_Exercise instructions_
Write out, word for word, the part of the listing below that opens with the line containing "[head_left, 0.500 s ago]" and closes with the line containing "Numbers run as", keeping both of those lines and adding no others.

_Stored data_

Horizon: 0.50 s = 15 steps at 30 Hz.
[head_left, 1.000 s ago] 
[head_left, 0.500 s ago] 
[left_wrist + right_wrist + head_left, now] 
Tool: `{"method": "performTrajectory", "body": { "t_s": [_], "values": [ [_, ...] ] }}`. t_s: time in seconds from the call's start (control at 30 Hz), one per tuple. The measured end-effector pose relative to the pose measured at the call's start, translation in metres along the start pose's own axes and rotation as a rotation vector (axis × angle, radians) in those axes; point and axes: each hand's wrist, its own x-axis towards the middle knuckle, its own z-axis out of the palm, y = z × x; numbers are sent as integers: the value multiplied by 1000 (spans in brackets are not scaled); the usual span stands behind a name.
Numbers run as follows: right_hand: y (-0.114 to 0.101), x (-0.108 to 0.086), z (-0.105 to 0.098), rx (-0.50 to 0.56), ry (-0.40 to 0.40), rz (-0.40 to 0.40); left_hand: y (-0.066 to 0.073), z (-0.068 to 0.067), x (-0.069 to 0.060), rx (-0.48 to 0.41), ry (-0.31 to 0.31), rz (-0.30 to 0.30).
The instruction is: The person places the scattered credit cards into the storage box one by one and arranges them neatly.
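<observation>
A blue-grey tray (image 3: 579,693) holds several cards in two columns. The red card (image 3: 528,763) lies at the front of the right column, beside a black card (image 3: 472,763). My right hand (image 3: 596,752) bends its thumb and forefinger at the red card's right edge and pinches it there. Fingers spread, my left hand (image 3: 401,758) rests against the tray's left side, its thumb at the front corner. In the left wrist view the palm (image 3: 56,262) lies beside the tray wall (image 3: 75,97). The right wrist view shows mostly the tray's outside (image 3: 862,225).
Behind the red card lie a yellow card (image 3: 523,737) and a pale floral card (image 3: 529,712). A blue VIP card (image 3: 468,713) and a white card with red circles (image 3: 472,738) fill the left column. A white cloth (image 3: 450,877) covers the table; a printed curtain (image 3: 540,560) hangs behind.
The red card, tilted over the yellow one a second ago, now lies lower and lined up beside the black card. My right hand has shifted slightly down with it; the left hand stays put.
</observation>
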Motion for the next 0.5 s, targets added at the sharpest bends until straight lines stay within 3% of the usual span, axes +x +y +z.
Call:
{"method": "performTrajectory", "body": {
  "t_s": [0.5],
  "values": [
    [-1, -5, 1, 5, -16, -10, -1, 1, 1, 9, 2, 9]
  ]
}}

_Result of this task_
[head_left, 0.500 s ago] 
[left_wrist + right_wrist + head_left, now] 
Tool: `{"method": "performTrajectory", "body": { "t_s": [_], "values": [ [_, ...] ] }}`. t_s: time in seconds from the call's start (control at 30 Hz), one per tuple. The measured end-effector pose relative to the pose measured at the call's start, translation in metres along the start pose's own axes and rotation as a rotation vector (axis × angle, radians) in those axes; point and axes: each hand's wrist, its own x-axis towards the middle knuckle, its own z-axis out of the palm, y = z × x; numbers are sent as integers: the value multiplied by 1000 (spans in brackets are not scaled); the usual span stands behind a name.
Numbers run as follows: right_hand: y (-0.114 to 0.101), x (-0.108 to 0.086), z (-0.105 to 0.098), rx (-0.50 to 0.56), ry (-0.40 to 0.40), rz (-0.40 to 0.40); left_hand: y (-0.066 to 0.073), z (-0.068 to 0.067), x (-0.069 to 0.060), rx (-0.48 to 0.41), ry (-0.31 to 0.31), rz (-0.30 to 0.30).

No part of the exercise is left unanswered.